# [Action item]
Please copy, exactly as they appear below, the lines from the one containing "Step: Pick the" through the one containing "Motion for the".

# [Provided records]
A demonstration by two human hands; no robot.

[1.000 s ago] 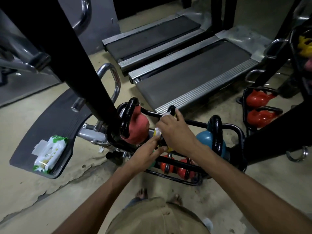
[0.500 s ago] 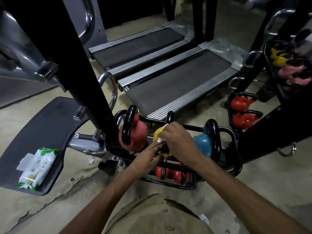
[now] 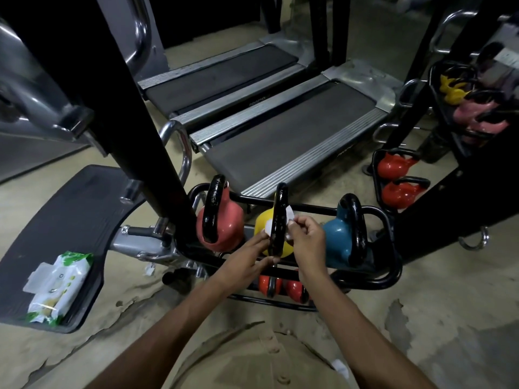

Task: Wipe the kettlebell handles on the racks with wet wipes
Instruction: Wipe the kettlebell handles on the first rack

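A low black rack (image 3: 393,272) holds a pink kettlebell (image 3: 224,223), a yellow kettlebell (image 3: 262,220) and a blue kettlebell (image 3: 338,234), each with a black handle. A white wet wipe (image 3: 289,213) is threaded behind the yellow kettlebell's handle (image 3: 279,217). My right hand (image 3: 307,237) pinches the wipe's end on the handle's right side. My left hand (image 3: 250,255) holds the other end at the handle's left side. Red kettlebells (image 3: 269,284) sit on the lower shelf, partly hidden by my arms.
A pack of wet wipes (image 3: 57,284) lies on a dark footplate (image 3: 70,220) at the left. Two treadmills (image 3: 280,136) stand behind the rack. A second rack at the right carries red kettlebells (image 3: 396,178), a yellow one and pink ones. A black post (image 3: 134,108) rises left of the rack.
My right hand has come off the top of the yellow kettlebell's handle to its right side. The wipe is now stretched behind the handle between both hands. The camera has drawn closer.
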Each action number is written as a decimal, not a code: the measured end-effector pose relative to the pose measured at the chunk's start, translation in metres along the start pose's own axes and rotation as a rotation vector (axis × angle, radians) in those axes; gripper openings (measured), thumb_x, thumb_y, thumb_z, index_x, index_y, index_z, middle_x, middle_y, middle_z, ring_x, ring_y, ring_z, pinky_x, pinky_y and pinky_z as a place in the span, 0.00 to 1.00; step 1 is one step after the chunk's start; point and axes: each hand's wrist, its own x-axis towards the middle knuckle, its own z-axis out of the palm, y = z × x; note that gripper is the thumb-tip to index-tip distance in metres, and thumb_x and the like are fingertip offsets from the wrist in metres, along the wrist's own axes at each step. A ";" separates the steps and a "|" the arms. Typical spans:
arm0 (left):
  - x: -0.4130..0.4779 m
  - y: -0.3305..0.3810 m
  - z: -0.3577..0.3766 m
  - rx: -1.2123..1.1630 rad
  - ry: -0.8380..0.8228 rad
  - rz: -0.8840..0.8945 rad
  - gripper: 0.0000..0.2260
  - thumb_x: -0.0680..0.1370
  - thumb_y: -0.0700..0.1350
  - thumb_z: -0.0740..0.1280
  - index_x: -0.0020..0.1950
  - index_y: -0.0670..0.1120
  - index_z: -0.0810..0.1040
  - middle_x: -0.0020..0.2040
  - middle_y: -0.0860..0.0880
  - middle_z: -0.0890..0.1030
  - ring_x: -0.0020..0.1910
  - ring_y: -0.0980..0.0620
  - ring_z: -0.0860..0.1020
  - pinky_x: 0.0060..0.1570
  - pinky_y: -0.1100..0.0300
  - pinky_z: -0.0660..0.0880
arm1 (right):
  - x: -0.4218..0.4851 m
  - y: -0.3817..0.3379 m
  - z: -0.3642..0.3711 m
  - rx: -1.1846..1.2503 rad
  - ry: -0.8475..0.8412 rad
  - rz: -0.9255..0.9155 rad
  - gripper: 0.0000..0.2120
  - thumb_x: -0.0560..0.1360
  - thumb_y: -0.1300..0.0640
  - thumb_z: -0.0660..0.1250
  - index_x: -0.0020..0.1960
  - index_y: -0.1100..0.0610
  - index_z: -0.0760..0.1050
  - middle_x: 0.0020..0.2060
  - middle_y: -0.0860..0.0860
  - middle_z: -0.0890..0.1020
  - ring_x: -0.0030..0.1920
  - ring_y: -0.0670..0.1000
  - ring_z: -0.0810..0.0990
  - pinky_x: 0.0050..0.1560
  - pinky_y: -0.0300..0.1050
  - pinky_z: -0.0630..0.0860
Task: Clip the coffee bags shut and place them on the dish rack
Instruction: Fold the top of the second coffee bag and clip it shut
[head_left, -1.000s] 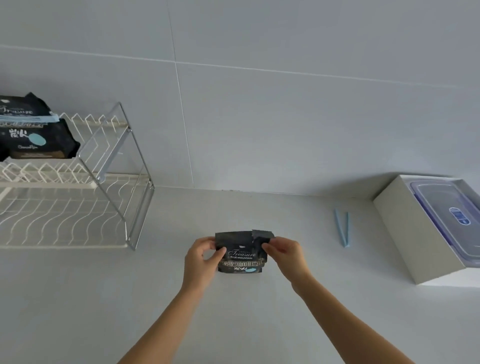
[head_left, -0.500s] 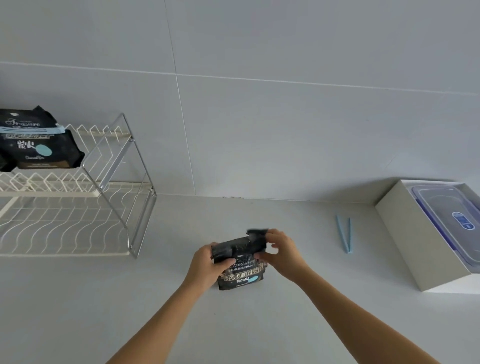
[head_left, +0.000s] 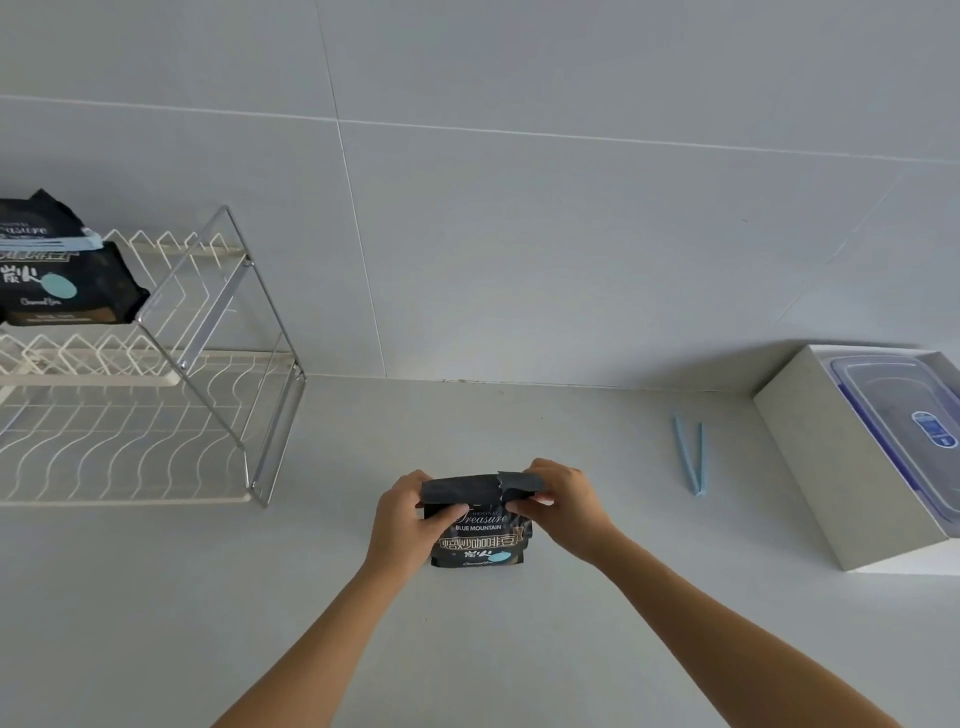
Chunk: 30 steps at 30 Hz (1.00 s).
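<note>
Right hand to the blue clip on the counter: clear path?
Probably yes. The blue clip lies on the counter right of the right hand, nothing between; the hand must first release the coffee bag.

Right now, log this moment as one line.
left hand: pinches coffee bag top | right hand: pinches top | blue clip: on counter, untouched | dish rack: holds one clipped bag | stage: bag not yet clipped

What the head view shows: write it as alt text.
The left hand and right hand pinch the top edge of a black coffee bag standing on a pale counter. A blue clip lies to its right near a white box holding a lidded container; a second bag, already clipped, sits on the dish rack at left.
</note>
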 end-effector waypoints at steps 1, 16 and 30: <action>0.000 0.000 0.000 0.012 0.002 0.003 0.09 0.68 0.41 0.76 0.38 0.43 0.77 0.39 0.43 0.81 0.40 0.47 0.80 0.40 0.53 0.76 | 0.001 0.000 0.000 0.021 -0.009 0.003 0.07 0.68 0.66 0.72 0.43 0.55 0.81 0.36 0.47 0.78 0.38 0.50 0.79 0.39 0.29 0.75; -0.003 -0.001 0.009 -0.200 -0.159 -0.115 0.11 0.65 0.37 0.78 0.38 0.39 0.77 0.32 0.49 0.77 0.31 0.55 0.76 0.33 0.62 0.71 | -0.004 -0.006 0.016 0.140 -0.090 0.037 0.06 0.67 0.59 0.75 0.43 0.55 0.81 0.34 0.45 0.76 0.40 0.49 0.74 0.42 0.47 0.70; 0.000 0.006 0.017 -0.510 -0.065 -0.396 0.04 0.74 0.45 0.70 0.41 0.47 0.83 0.36 0.51 0.86 0.35 0.56 0.83 0.31 0.66 0.76 | -0.002 -0.006 0.020 0.459 -0.065 0.313 0.07 0.73 0.56 0.70 0.45 0.61 0.80 0.40 0.59 0.85 0.40 0.53 0.84 0.41 0.48 0.79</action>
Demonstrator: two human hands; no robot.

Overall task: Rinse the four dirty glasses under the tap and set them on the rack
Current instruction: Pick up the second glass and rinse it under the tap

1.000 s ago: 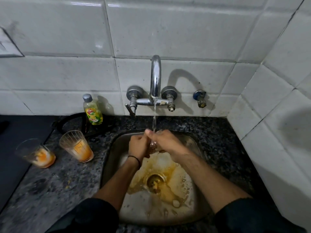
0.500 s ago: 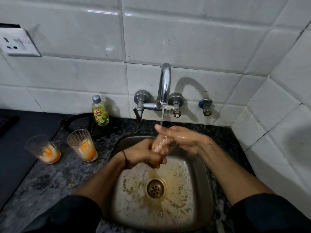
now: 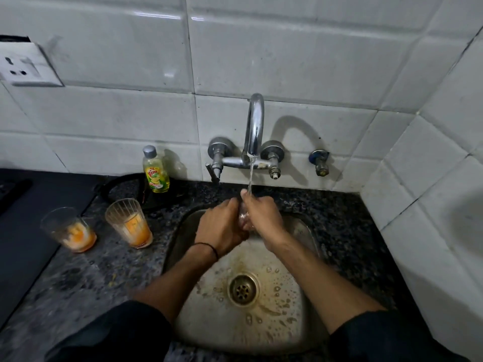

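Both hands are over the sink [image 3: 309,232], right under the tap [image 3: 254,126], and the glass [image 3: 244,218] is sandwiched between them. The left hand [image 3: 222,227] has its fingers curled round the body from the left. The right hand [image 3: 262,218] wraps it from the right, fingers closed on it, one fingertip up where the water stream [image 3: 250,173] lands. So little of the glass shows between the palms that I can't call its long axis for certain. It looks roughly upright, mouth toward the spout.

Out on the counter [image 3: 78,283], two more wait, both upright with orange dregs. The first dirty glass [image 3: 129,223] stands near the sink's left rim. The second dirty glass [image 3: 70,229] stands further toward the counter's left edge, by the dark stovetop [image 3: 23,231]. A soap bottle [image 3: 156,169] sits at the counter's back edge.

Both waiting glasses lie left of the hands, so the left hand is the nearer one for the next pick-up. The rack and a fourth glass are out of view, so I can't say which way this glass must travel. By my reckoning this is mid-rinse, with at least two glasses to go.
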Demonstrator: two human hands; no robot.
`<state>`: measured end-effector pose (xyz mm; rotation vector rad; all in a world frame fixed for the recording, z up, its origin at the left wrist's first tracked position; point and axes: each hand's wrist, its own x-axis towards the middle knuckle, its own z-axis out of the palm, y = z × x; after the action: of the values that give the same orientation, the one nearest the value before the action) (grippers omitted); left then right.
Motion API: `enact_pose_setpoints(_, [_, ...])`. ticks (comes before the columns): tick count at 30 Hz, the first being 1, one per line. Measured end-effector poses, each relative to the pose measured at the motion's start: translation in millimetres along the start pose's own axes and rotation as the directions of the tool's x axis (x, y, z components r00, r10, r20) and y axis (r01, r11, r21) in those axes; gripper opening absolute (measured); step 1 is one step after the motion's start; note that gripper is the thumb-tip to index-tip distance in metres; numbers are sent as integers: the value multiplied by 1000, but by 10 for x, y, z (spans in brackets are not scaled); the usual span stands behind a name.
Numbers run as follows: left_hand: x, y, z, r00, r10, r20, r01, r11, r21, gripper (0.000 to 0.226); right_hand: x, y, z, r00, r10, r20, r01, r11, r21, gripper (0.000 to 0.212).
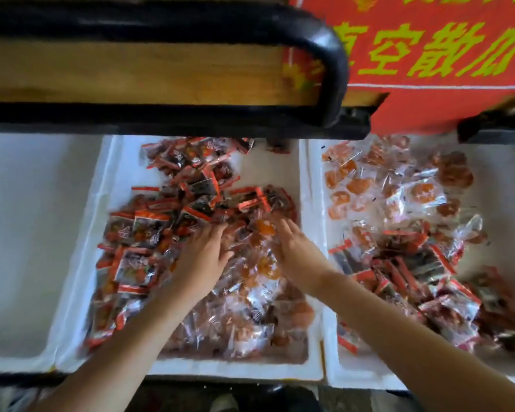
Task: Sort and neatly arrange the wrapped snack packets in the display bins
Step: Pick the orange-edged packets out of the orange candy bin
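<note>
The middle white foam bin point(283, 368) holds two kinds of wrapped snacks: dark packets with red edges point(149, 224) at the left and back, clear packets with orange pieces point(250, 316) at the front right. My left hand point(204, 257) lies flat with spread fingers on the dark packets. My right hand point(295, 248) rests edge-on, fingers straight, against the clear orange packets. Both hands sit close together near the bin's centre. The right bin point(317, 185) holds clear orange packets point(363, 185) at the back and red-edged dark packets point(422, 269) at the front.
A third white foam bin point(27, 233) at the left shows no packets. A black-framed wooden shelf point(149, 72) overhangs the bins' far side. A red banner with yellow characters point(434, 55) hangs at the upper right. The bins' front edge borders a dark floor.
</note>
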<state>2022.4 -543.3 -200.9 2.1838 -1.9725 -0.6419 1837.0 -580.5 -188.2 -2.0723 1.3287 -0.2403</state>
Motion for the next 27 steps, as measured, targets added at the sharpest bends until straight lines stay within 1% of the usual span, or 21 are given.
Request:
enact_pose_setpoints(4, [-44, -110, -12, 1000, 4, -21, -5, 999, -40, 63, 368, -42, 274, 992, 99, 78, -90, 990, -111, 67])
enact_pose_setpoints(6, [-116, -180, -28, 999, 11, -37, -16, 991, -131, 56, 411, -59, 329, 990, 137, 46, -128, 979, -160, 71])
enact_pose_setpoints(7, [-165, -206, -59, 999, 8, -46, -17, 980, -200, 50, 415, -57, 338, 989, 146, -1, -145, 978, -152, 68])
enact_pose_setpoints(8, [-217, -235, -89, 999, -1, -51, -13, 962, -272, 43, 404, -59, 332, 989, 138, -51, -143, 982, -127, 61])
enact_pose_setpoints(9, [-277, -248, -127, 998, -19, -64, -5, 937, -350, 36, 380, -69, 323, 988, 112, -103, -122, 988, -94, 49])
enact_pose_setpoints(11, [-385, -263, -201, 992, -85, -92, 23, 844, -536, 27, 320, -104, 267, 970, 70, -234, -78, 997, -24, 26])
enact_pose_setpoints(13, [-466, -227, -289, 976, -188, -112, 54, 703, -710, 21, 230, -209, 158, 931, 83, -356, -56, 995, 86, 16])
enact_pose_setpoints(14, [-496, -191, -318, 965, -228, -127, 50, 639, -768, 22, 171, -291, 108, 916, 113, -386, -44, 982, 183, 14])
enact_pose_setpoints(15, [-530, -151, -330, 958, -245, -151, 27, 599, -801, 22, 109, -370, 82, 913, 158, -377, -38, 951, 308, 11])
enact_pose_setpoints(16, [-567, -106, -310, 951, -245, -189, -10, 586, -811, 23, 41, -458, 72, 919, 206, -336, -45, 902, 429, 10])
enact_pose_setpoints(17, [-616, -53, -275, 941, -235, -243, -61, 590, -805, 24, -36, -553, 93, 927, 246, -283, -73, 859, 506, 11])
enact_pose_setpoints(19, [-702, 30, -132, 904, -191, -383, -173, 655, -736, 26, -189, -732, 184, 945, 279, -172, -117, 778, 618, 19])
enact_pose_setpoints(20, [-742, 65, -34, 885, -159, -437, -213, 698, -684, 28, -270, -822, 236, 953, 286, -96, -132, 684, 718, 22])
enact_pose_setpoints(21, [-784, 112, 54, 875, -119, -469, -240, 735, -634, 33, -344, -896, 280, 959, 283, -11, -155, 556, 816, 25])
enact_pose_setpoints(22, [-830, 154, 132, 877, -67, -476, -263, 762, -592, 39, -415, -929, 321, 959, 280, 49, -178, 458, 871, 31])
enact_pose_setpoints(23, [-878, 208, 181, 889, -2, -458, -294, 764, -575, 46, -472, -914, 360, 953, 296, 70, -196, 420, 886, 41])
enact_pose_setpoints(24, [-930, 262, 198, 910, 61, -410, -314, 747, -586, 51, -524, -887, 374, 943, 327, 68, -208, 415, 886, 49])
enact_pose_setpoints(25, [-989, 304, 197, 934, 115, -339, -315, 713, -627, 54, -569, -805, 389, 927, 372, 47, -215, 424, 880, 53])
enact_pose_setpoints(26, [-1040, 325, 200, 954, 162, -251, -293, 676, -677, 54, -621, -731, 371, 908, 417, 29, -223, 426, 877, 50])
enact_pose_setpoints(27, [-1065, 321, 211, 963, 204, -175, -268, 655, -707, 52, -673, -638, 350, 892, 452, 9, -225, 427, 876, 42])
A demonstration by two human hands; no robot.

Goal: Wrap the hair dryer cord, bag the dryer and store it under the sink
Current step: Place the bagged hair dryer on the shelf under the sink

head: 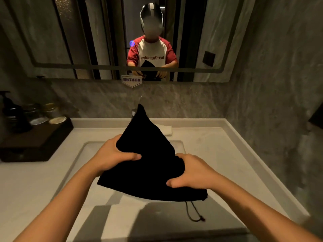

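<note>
I hold a black cloth drawstring bag [148,154] in the air over the white sink basin [82,154]. One corner of the bag points up toward the wall. My left hand [113,154] grips its left side. My right hand [190,172] grips its right side near the mouth. A thin black drawstring [192,213] with a small knot dangles below the bag's lower right corner. The hair dryer and its cord are not visible; whether they are inside the bag I cannot tell.
A dark wooden tray [40,142] with a pump bottle [10,112] and small jars [50,109] stands at the counter's left. A folded white towel [166,130] lies behind the bag. A faucet [134,112], a mirror [122,37] and grey stone walls lie beyond.
</note>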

# [Answer box]
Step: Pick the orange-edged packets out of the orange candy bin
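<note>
The middle white foam bin point(283, 368) holds two kinds of wrapped snacks: dark packets with red edges point(149, 224) at the left and back, clear packets with orange pieces point(250, 316) at the front right. My left hand point(204, 257) lies flat with spread fingers on the dark packets. My right hand point(295, 248) rests edge-on, fingers straight, against the clear orange packets. Both hands sit close together near the bin's centre. The right bin point(317, 185) holds clear orange packets point(363, 185) at the back and red-edged dark packets point(422, 269) at the front.
A third white foam bin point(27, 233) at the left shows no packets. A black-framed wooden shelf point(149, 72) overhangs the bins' far side. A red banner with yellow characters point(434, 55) hangs at the upper right. The bins' front edge borders a dark floor.
</note>
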<state>2022.4 -543.3 -200.9 2.1838 -1.9725 -0.6419 1837.0 -580.5 -188.2 -2.0723 1.3287 -0.2403</state>
Motion for the next 27 steps, as measured, targets added at the sharpest bends until straight lines stay within 1% of the usual span, or 21 are given.

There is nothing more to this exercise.